This trial is for ABCA4-related retinopathies, caused by differing variants in the ABCA4 gene.
ABCA4-related retinopathies are a group of inherited eye disorders caused by variants in the ABCA4 gene. ABCA4 encodes a protein found in the retina, specifically in the light-sensitive photoreceptor cells. This protein helps transport potentially harmful substances that form after phototransduction, the process where light is converted into electrical signals for the brain. Health conditions related to variants in ABCA4 include Stargardts disease, cone-rod dystrophy, juvenile age-related macular degeneration and retinitis pigmentosa.
Stargardt disease is a rare genetic eye disorder that primarily leads to progressive central vision loss, while peripheral vision often remains intact. It is the most common form of juvenile macular degeneration, the signs and symptoms of which begin in childhood. It typically manifests in childhood or early adulthood, though it can develop later in life. The disease affects the macula, a small part of the retina crucial for detailed vision needed for tasks like reading and recognizing faces. Variants in the gene ELOVL4 may also cause disease onset, though ABCA4 is more commonly associated.

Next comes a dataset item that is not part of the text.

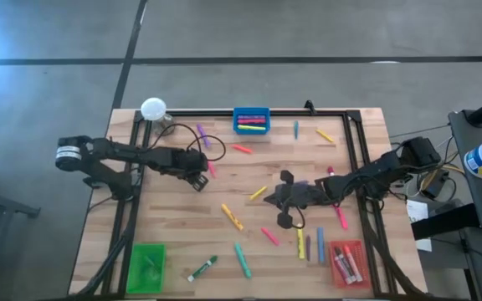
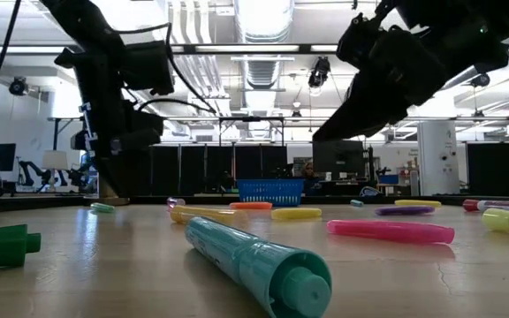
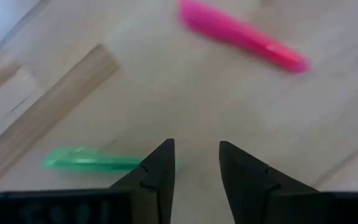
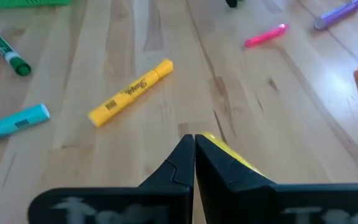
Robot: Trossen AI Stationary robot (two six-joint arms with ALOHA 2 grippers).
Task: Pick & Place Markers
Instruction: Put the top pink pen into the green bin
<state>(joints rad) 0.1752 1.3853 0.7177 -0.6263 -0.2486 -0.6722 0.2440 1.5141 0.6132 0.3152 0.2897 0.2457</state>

Cone-rod dystrophy is a group of eye disorders that lead to progressive vision loss, affecting the retina's light-sensitive cells. There are over 30 types of cone-rod dystrophy, varying by genetic cause and inheritance pattern, and it can occur either alone or as part of a broader syndrome. Mutations in the ABCA4 gene are the leading cause of autosomal recessive cone-rod dystrophy. Additionally, at least 10 different genes have been linked to cone-rod dystrophy inherited through an autosomal dominant pattern.
Stargardt disease primarily affects central vision, leading to symptoms such as blurry vision and difficulty with tasks requiring detailed sight, like reading or recognizing faces. Night blindness, or difficulty adapting to low-light conditions, is also common. Many individuals experience photophobia. While central vision progressively worsens, peripheral vision generally remains unaffected. The severity and speed of progression can vary, but the gradual loss of vision is a hallmark of the disease.
Symptoms of cone-rod dystrophy typically begin in childhood, with reduced visual sharpness and increased sensitivity to light. Over time, individuals experience impaired colour vision, central blind spots, and partial peripheral vision loss. As the disease progresses, night blindness and further peripheral vision decline can limit mobility, and most affected individuals become legally blind by mid-adulthood. Involuntary eye movements (nystagmus) may also develop.
There is currently no cure for ABCA4-related retinopathies. Management focuses on slowing the degenerative process, addressing complications, and providing visual rehabilitation. Additionally, support is offered to help patients cope with the social and psychological challenges associated with vision loss. To slow disease progression, preventive measures include wearing sunglasses to reduce overexposure to visible light and avoiding vitamin A supplements. Regular eye exams are also recommended.